By Neil Young & Crazy Horse, Reprise Records/Warner Music Australia 2021.

A couple of years ago Bruce Springsteen released a live album recorded in a barn.

It was largely acoustic, he was accompanied by a small chamber orchestra, and it was a highly polished performance.

Now we have Neil Young’s version of the same concept but the execution and principles underlying it are quite different.

Neil Young’s album Barn is a multi-disciplinary approach through music and film that captures Young and his good mates in Crazy Horse in experimentation and improvisation mode.

The film is directed by Young’s wife Daryl Hannah, and it allows us access to the creative process of a working band made up of friends who are familiar with each other’s skills and techniques.

It reveals the easy and relaxed nature of their personal relationships and work.

The songs they develop are wonderful but not perfectly executed because we are experiencing musicians in creative and experimental mode.
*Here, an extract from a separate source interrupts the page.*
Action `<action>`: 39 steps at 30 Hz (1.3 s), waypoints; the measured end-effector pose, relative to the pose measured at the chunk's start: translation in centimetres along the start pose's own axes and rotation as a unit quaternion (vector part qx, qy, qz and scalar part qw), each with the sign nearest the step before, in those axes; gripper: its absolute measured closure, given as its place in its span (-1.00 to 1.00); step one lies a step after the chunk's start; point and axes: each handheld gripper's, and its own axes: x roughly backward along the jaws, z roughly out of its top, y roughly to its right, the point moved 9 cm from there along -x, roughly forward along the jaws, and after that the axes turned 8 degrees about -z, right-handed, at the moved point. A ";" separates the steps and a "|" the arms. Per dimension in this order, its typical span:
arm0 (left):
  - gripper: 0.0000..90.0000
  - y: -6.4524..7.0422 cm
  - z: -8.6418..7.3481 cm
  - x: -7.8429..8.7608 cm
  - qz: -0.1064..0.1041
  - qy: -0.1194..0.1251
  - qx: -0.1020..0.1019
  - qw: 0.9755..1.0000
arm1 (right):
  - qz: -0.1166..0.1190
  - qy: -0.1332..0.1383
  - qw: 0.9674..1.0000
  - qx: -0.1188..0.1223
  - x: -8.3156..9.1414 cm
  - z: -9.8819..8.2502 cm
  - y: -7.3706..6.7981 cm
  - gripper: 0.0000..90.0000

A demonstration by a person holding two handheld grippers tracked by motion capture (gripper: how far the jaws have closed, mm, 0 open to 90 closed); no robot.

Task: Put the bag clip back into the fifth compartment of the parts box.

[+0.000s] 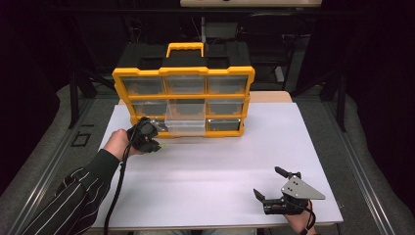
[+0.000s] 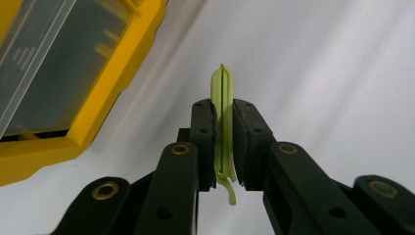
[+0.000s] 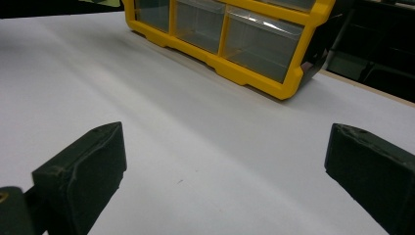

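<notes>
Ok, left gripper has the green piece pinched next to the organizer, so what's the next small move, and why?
Probably carry the left gripper up over the pulled-out clear drawer and only then let go. The green piece is clamped between the pads, above bare table beside the organizer, and that drawer is the one standing out. The right gripper sits open and apart, so it's not in the way.

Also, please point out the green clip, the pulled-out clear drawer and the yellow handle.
green clip (image 2: 222, 93): left gripper view, its tip above the pads.
clear drawer (image 1: 185, 122): high view, its front wall.
yellow handle (image 1: 185, 47): high view, middle of its top bar.
</notes>
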 end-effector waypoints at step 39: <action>0.79 -1.7 0.6 4.7 0.026 0.002 -0.002 1.000 | -0.001 -0.001 1.000 0.002 0.1 -0.1 0.1 -0.97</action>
The film clip for the penultimate song Welcome Back gives us a great insight to how they work as a band.

We see Young almost caressing his guitar as he searches for the right notes to capture the emotion he’s feeling while the other band members playing along and watching closely for cues.

And even the great ones hit an occasional bum note or two.

There is a rawness to the album that is alluring in a world where far too much music has been dehumanised by overproduction, autocorrection, digitalisation, sampling and multi-takes searching for perfection.

As I’ve stated many times before, humans are not machines.

Their timing is never 100% accurate.

Their pitch is rarely if ever perfect.

It is these subtle differences that bring music alive.

While Neil and his engineers have set the barn up as a working studio none of the above-mentioned studio fudges are employed.

The equipment faithfully records what the musicians are playing, that’s all, and that’s enough.

All of this will not surprise Neil Young fans, he embraces reality and rawness and the rustic setting just reinforces this.

Real music in a real setting played by top class musicians searching for intellectual and emotional truth.

Composing, writing, and shaping as they go.